A Ucrânia destruiu pela primeira vez um sistema antiaéreo dentro do território reconhecido da Rússia, um ataque que analistas acreditam que tenha sido possível com o emprego de foguetes de precisão americanos.
A ação ocorreu no domingo (2) cerca de 50 km ao norte da fronteira ucraniana, na região de Belgorodo (sul russo), principal alvo de Kiev no vizinho. Imagens diversas emergiram em redes sociais e foram georreferenciadas, embora nenhum dos lados tenha comentado o episódio.
Segundo a imprensa ucraniana, blogueiros militares russos e um analista moscovita consultado pela Folha, apenas armas ocidentais à disposição de Kiev são capazes de fazer um ataque tão preciso.
Na sexta (31), os Estados Unidos confirmaram ter autorizado o uso de algumas de suas armas contra o território russo, um movimento que Moscou denuncia como uma escalada que pode levar a um conflito entre as potências nucleares.
A condição do governo Joe Biden, que até aqui proibia tal emprego, é que as armas só sejam usadas contra alvos militares envolvidos na nova frente da guerra, aberta por Vladimir Putin com a invasão da região de Kharkiv (norte da Ucrânia), que faz divisa com Belgorodo.
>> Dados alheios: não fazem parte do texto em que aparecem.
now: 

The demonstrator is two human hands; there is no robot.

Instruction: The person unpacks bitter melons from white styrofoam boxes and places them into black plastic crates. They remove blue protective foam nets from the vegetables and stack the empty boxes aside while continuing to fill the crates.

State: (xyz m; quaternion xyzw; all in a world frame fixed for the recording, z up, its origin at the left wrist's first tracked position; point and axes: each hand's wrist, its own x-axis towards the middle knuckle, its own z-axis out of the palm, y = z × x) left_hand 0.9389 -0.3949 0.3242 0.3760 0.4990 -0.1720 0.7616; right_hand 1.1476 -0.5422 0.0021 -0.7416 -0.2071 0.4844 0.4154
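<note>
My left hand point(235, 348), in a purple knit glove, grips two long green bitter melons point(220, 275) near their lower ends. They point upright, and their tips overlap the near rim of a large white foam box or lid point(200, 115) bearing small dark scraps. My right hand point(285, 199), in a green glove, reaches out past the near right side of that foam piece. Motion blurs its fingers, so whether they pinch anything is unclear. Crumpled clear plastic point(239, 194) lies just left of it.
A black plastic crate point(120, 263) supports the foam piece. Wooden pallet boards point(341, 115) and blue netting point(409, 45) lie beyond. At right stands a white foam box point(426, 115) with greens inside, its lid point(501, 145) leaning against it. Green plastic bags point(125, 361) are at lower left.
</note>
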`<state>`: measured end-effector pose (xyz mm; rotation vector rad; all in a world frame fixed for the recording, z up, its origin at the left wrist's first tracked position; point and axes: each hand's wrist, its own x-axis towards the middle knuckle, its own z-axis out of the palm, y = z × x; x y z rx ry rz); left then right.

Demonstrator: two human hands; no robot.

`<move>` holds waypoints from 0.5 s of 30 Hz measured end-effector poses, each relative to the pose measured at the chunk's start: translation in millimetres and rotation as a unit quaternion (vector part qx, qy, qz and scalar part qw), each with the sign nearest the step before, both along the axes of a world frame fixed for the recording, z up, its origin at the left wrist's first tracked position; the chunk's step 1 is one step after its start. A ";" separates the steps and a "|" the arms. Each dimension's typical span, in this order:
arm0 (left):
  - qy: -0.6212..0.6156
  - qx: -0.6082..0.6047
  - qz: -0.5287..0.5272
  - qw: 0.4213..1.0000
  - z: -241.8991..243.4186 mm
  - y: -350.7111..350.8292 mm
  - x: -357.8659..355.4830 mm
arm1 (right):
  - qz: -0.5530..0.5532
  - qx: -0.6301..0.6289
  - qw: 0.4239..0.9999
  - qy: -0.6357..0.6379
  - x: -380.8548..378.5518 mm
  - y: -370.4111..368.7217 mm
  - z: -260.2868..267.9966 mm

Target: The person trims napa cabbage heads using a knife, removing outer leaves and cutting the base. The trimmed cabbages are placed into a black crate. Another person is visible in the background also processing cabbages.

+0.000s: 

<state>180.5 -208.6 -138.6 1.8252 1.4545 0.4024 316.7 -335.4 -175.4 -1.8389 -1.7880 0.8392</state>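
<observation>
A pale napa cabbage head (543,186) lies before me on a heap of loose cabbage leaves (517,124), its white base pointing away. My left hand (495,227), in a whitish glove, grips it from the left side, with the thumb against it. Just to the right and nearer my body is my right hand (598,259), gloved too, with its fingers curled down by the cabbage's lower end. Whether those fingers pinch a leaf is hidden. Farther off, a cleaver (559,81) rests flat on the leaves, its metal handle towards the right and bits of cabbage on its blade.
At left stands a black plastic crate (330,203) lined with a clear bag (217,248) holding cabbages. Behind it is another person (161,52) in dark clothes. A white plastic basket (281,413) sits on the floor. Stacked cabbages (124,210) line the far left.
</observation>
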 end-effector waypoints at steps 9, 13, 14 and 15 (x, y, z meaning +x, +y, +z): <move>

O Pentágono também disse que apenas algumas armas poderiam ser usadas, excluindo do rol os potentes mísseis ATACMS, que teriam alcance para a ação do domingo. A suspeita então recai sobre o emprego de foguetes guiados de precisão, disparados pelo lançador M142 HIMARS (Sistema de Foguetes de Artilharia de Alta Mobilidade, na sigla inglesa).
Eles podem atingir alvos, na versão dos foguetes dados pelos EUA, a pouco mais de 70 km. Antes, eles e os ATACMS haviam atacados sistemas antiaéreos russos na Crimeia, região anexada em 2014 por Putin, e e nas áreas ocupadas por Moscou desde a invasão de 2022, no sul e no leste da Ucrânia.
Pelas imagens, não é possível distinguir se foi alvejado um sistema S-300, mais antigo, ou S-400, mais moderno e capaz. Segundo o site de monitoramento de perdas militares Oryx, até aqui a Rússia havia perdido 25 componentes de lançamento e 6 radares de baterias antiaéreas na guerra.
Na segunda (3), o vice-chanceler Serguei Riabkov voltou a ameaçar os EUA e outros aliados que autorizaram o uso de suas armas contra a Rússia, como a Alemanha, França e Reino Unido. Disse que os americanos “cometeram um erro fatal”, prometendo reação.
Nesta terça (4), o assessor presidencial ucraniano Andrii Iermak disse, sem entrar em detalhes, que as armas ocidentais permitirão neutralizar o poder ofensivo russo em Kharkiv.
“Isso vai impactar a condução da guerra, o planejamento de ações contraofensivas, e irá enfraquecer as habilidades dos russos de usar suas forças nas áreas fronteiriças”, escreveu Iermak, um dos principais aliados do presidente Volodimir Zelenski, no Telegram.
As meias palavras visam testar a situação. Antes da confirmação da autorização, Putin e outras autoridades russas passaram semanas alertando para o risco de uma guerra nuclear caso identificassem armas ocidentais sendo usadas contra território russo.
Reunida na semana passada, a Otan qualificou a ameaça como um blefe. Seu secretário-geral, Jens Stoltenberg, fez campanha ativa para que os membros da aliança militar ocidental dessem o aval para o uso de suas armas.
Putin, que havia ordenado um exercício de uso de armas nucleares em campo de batalha como reação à movimentação ocidental, reagiu à autorização com um ataque amplo a regiões em todos os quadrantes da Ucrânia na noite da própria sexta e madrugada de sábado (1º), mirando o combalido sistema energético do vizinho.
Na Rússia, o debate público tem sido pautado pelo belicismo. Um dos principais propagandistas do Kremlin, Vladimir Soloviev, disse no seu programa de TV do domingo que a Alemanha deveria ter suas cidades devastadas, e recebeu um especialista que sugeriu a obliteração da Polônia com o emprego de 30 ou 40 ogivas nucleares.
A discussão também ocorre em ambiente teoricamente mais qualificado. No domingo, o Instituto de Economia Mundial e Relações Internacionais de Moscou promoveu um debate sobre a dissuasão nuclear entre Dmitri Trenin (Escola Superior de Economia) e Alexei Arbatov (Centro Primakov).
Trenin, que abandonou uma posição moderada quando a guerra levou ao fechamento do Centro Carnegie de Moscou, que dirigia, defendeu uma “dissuasão ofensiva” —eufemismo para eventual uso de bombas nucleares táticas. Já Arabatov falou sobre restaurar a eficácia da dissuasão como conhecida, com restrição entre rivais.